Longer version: she's turned to the side, her shoulders aren't really pitched far back, her back isn't particularly arched. She's only accentuating her breasts in the sense that she has breasts.
2013-02-10 01:51:33 PM
1 votes:

WhippingBoy: How about any PhD level professor of "Gender Studies" working at a major university?


Why did you put Gender Studies in quote marks. Are you quoting someone?
2013-02-10 01:46:11 PM
1 votes:

Ross E. Krushan: Why is there never any discussion about masculinists?


We do, but the preferred term is "pick up artist".
2013-02-10 01:43:27 PM
1 votes:

Urbn: douchebag/hater: The Betty Friedan who came from a well-off family and went to private schools all her life then married 'wealthy' and had maids cleaning her houses and basically had the world by the tail then wrote a book biatching how tough it is to be a woman?That Betty Friedan?

Bullshiat is bullshiat especially from a hypocrite.

The wealthy and privileged tend to have the time and resources to take on causes and be listened to where a poor person does not.

/This is not surprising to most people


That's not cool pointing this out and generally deflating the arguments of a lot of people in this thread who are too pussy to admit they merely want women back in the kitchen.
2013-02-10 01:31:21 PM
1 votes:

DS1970: In the end, there are no favors for women in feminism.

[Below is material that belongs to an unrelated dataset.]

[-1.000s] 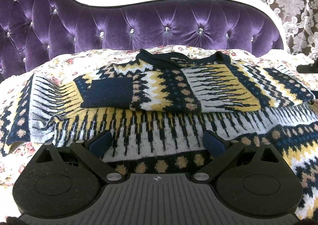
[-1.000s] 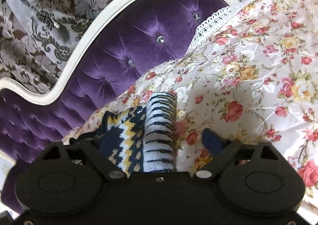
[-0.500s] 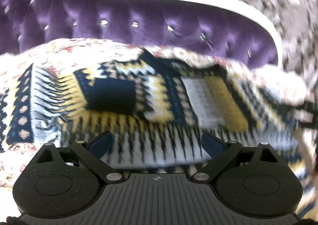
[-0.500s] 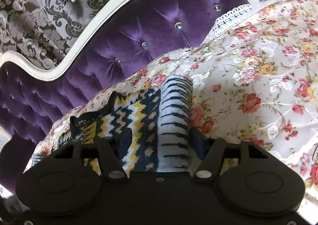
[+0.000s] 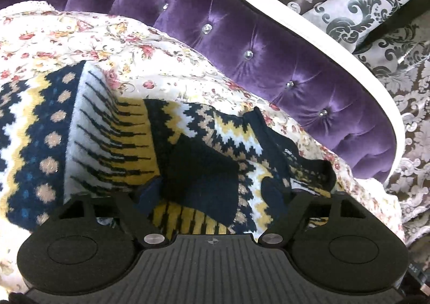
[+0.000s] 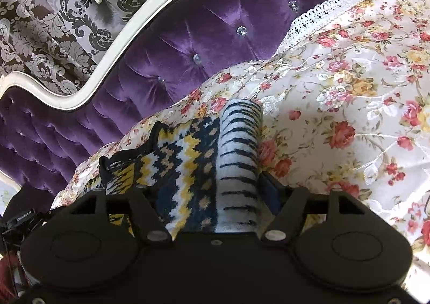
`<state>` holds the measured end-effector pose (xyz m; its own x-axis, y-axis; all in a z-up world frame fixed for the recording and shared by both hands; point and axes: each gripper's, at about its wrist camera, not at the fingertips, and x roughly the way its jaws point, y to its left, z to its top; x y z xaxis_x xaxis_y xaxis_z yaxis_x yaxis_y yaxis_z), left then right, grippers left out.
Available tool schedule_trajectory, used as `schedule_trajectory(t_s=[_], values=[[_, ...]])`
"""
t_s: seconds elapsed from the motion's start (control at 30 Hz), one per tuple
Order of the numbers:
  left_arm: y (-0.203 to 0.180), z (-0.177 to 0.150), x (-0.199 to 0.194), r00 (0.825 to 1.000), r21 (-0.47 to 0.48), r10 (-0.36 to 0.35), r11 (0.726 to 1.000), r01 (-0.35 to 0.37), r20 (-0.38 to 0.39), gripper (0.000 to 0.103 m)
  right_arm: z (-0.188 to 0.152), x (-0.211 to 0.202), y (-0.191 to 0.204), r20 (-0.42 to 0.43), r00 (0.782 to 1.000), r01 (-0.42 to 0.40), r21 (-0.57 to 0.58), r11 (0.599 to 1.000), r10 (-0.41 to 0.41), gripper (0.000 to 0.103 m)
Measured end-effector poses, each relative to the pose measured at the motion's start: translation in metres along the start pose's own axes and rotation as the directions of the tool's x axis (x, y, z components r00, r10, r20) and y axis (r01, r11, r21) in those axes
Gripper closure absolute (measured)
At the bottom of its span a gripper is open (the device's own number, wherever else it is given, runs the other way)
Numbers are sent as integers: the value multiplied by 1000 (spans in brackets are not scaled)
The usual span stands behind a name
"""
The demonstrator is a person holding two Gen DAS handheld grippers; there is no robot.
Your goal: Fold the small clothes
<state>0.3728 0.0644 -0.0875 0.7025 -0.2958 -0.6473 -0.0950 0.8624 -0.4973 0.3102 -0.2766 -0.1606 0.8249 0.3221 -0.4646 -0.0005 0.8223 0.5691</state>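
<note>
A: Since a second ago the left claw (image 5: 212,196) has swung from the sweater's hem round to its folded sleeve side, and the right claw (image 6: 212,188) has narrowed onto the other edge

B: So where does the sweater (image 5: 113,126) sit now?

A: On the floral bedspread (image 6: 349,94), right ahead of both claws. The left claw is wide, with the dark cuff panel and zigzag knit lying between its fingers; I can't tell if it presses on anything. The right claw is closed on the rolled striped edge, which runs forward from between its fingers

B: What could go wrong?

A: My guess is that if only the right side lifts, the knit will drag and the sleeves already laid across the body will slide open. Thick wool also bunches, so the left claw may catch one layer only, or pinch the bedspread along with it

B: Anything in the way?

A: Beyond both claws stands the purple tufted headboard (image 5: 242,35) with its white frame (image 6: 113,43). It is close behind the collar (image 6: 126,159), so a fold carried that way has little room. A lace-edged fold of the bedspread rises to the right claw's far right
</note>
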Motion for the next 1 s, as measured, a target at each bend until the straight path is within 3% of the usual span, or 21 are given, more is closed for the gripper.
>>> schedule_trajectory(t_s=[0.13, 0.3, 0.4, 0.47, 0.7, 0.83, 1.0], values=[[1, 2, 1, 1000, 2, -4, 1000, 4, 7, 58, 0, 0, 1, -3, 1000, 2, -4, 1000, -2, 30], [12, 3, 3, 999, -101, -45, 994, 46, 7, 87, 0, 0, 1, -6, 1000, 1, -6, 1000, -1, 29], [8, 2, 4, 999, -73, -46, 996, 46, 5, 87, 1, 0, 1, -7, 1000, -1, -7, 1000, 1, 29], [1, 1, 2, 999, -13, -39, 999, 39, 7, 96, 1, 0, 1, -7, 1000, -1, -6, 1000, 1, 29], [-2, -1, -29, 1000, 43, 7, 999, -9, 29, 96, 2, -1, 3, -20, 1000, 11, -15, 1000, -11, 29], [7, 4, -44, 1000, 59, 29, 998, -29, 9, 96, 4, -6, 9, -17, 997, 78, -67, 995, -79, 20], [15, 3, -37, 993, 127, 117, 985, -116, -4, 96, 0, -5, 15, -13, 986, 163, -148, 975, -167, 20]])
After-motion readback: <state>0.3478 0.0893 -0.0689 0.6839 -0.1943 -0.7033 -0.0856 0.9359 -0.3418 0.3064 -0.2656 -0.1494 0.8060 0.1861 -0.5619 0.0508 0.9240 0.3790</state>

I thought it was about equality, not doing one side favors.
2013-02-10 01:19:54 PM
1 votes:
Tomatoes are disgusting so I don't blame women for not wanting to be called tomatoes.
2013-02-10 01:19:48 PM
1 votes:

dersk: DamnYankees: Feminism is one of those things which was so successful in completely transforming the way society views itself and its goal was so broadly achieved and became so 'normal' (mostly), that the idea of having a movement for it become a weird thing and therefore garnered a lot of hate.

Were you not paying attention during the last Presidential election? There seem to be a lot of pretty paleo politicians around who still want to dicktate to women.


And a lot of them want to dick men, preferably anonymously.